Change data capture in YugabyteDB

In databases, change data capture (CDC) is a set of software design patterns used to determine and track the data that has changed so that action can be taken using the changed data. CDC can be used for a number of scenarios:

Microservice-oriented architectures - Some microservices require a stream of changes to the data, and using CDC in YugabyteDB can provide consumable data changes to CDC subscribers.
Asynchronous replication to remote systems - Remote systems may subscribe to a stream of data changes and then transform and consume the changes. Maintaining separate database instances for transactional and reporting purposes can be used to manage workload performance.
Multiple data center strategies - Maintaining multiple data centers enables enterprises to provide high availability (HA).
Compliance and auditing - Satisfy auditing and compliance requirements using CDC to maintain records of data changes.

YugabyteDB's CDC implementation uses PostgreSQL Logical Replication, ensuring compatibility with PostgreSQL CDC systems. Logical replication operates through a publish-subscribe model, where publications (source tables) send changes to subscribers (target systems).
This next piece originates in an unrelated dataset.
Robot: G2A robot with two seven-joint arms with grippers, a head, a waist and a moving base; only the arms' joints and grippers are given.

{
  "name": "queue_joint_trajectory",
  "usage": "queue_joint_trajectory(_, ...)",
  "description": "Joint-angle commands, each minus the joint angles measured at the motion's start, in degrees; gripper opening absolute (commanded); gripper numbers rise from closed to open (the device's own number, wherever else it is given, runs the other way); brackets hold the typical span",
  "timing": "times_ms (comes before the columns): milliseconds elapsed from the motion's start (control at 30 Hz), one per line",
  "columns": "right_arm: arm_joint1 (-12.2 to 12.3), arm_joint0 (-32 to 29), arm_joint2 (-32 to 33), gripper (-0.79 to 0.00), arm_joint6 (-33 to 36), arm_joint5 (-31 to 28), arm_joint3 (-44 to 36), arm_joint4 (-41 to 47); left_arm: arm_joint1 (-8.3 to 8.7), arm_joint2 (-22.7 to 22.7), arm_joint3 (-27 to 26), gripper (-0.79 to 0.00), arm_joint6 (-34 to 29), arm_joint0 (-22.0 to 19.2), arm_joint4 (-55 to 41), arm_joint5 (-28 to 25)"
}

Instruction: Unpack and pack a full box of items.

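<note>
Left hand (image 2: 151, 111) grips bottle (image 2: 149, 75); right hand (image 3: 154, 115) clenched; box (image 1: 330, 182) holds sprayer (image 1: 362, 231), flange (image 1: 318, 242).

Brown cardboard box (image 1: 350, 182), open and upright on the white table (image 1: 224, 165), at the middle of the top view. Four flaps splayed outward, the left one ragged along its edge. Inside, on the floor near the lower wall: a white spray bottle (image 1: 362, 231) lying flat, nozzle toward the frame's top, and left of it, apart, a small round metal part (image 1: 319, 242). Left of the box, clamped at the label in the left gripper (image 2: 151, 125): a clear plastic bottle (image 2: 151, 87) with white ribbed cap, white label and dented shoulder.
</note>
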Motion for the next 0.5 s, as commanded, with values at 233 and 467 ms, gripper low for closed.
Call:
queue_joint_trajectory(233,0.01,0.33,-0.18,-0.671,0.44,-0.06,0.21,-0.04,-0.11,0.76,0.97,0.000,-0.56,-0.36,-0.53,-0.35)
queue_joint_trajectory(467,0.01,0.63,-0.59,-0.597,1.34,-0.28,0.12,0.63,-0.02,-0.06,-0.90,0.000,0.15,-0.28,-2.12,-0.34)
CDC via logical replication is supported in YugabyteDB starting from v2024.1.1.

How it works

YugabyteDB logical replication can be used in conjunction with Apache Kafka to create a scalable, fault-tolerant, and highly available data pipeline as follows:

Logical replication: YugabyteDB publishes changes to a logical replication slot, which captures the changes in a format that can be consumed by Kafka.
YugabyteDB Connector: The logical replication slot is connected to the YugabyteDB Connector, a Kafka Connect worker based on Debezium, which converts the PostgreSQL change stream into Kafka messages.
Kafka topics: YugabyteDB Connector publishes the messages to one or more Kafka topics.
Kafka consumers: Kafka consumers subscribe to the topics and process the messages, which can be used for further processing, storage, or analysis.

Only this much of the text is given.